Nd YAG laser is also used in dentistry, for treatment of soft tissue and hard tissue in procedures like:
- Incising and draining procedures
- Treatment of aphthous ulcers
- Enamel etching
- Decay vaporisation
- Exposed root desensitisation
Nd: YAG laser and Argon lasers are most commonly used in surgery that is less-invasive than traditional methods. The effect that a laser has on a tissue sample depends on the properties of the tissue, water content, conductivity, density, ability to scatter, absorb and reflect the emitted energy.
Nd: YAG lasers produce a largely scattering effect on tissue because there are no tissue chromophores that absorb light at the 1064 nm wavelength. Tissue penetration of the laser is therefore low. Reflected light leads to a beam that is not cohesive and narrow. Tissue heats up slowly, making the YAG laser ideal for tumor necrosis, hemostasis and several endoscopic procedures such as laparoscopy.
In the aesthetic industry, these lasers are preferred because they gently penetrate skin for the purpose of vaporising scar tissue, stimulating new collagen production, sealing overactive sebaceous glands, and offering benefits of skin tone and texture.
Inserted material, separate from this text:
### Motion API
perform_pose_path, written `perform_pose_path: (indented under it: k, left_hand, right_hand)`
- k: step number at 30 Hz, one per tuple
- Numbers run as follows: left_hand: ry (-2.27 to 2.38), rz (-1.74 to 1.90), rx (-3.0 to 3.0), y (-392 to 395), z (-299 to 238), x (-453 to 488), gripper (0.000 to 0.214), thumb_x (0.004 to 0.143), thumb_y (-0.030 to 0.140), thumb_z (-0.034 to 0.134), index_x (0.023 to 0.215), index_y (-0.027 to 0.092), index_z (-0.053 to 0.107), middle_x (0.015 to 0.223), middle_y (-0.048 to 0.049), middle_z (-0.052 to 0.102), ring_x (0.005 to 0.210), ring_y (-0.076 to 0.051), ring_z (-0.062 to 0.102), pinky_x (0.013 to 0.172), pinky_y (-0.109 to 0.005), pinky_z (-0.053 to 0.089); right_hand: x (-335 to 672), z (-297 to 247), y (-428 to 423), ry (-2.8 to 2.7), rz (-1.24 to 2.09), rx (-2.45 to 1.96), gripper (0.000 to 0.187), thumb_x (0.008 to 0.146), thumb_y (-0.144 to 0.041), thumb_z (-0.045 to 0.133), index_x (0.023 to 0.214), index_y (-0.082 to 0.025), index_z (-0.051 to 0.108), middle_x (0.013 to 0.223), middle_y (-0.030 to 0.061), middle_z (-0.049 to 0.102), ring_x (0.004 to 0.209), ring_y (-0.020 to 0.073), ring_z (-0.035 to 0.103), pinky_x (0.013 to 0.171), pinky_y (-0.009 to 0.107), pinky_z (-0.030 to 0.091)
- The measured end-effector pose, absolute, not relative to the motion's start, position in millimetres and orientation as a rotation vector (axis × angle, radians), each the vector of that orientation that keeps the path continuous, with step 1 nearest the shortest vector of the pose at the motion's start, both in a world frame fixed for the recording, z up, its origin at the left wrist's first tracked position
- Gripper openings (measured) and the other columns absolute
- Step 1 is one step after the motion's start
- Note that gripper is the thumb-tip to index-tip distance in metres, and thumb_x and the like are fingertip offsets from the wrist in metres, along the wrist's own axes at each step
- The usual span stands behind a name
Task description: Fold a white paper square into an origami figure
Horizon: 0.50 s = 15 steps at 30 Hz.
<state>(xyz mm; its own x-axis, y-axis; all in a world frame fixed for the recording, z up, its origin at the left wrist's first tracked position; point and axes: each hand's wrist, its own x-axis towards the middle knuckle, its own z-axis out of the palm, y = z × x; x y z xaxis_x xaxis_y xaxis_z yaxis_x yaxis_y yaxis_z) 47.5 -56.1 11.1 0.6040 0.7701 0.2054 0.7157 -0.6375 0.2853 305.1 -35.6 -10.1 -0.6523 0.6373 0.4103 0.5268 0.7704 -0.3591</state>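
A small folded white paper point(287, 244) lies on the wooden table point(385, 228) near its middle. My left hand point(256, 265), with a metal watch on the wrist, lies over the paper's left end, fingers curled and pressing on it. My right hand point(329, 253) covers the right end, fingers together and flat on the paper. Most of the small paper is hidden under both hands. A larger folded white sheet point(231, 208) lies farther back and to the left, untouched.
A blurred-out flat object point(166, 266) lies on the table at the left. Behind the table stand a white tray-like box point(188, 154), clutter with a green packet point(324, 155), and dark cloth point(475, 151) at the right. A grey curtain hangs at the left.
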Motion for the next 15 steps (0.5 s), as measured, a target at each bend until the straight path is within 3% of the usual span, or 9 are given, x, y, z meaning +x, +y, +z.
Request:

Nd:YAG lasers can be used to visualise flow in fluid dynamics, for instance in techniques like laser-induced fluorescence and particle image velocimetry.
They are used for research applications such as Raman spectroscopy, remote sensing and mass spectrometry.
They are frequently used to build optical tweezers for applications in biophysics research. Biological samples are mostly made of water. They have a low coefficient of absorption at the wavelength that the Nd:YAG laser emits.
Nd:YAG lasers are commonly used to analyse elements in the periodic table, replacing more time-taking and expensive processes such as ICP and XRF.
Nd:YAG lasers are also used to pump tunable visible light lasers in various applications.
These lasers are commonly used in laser rangefinders and laser designators. The risk of laser eye injury is high in these applications, as a high-powered laser emitting at 1064 nm is not eye-safe. The invisible laser is often not noticed and no pain is felt. UN body CCWC prohibits the use of blinding laser weapons.
The Nd:YAG is also being researched in Japan in the form of chips, to replace a spark plug in vehicles. Pulsed lasers at 800 picosecond-long pulses are being tested to ignite fuel. There is hope that such an ignition system could yield better fuel economy and performance, with lower emissions.
Argon lasers were used popularly in surgeries until the more efficient and successful Nd:YAG laser began to be used.
Popular neodymium-doped alternatives to Nd:YAG are Nd:YLF, Nd:YVO4 and Yb:YAG. Higher power and higher efficiency give some of these lasers advantages over Nd:YAG in some applications.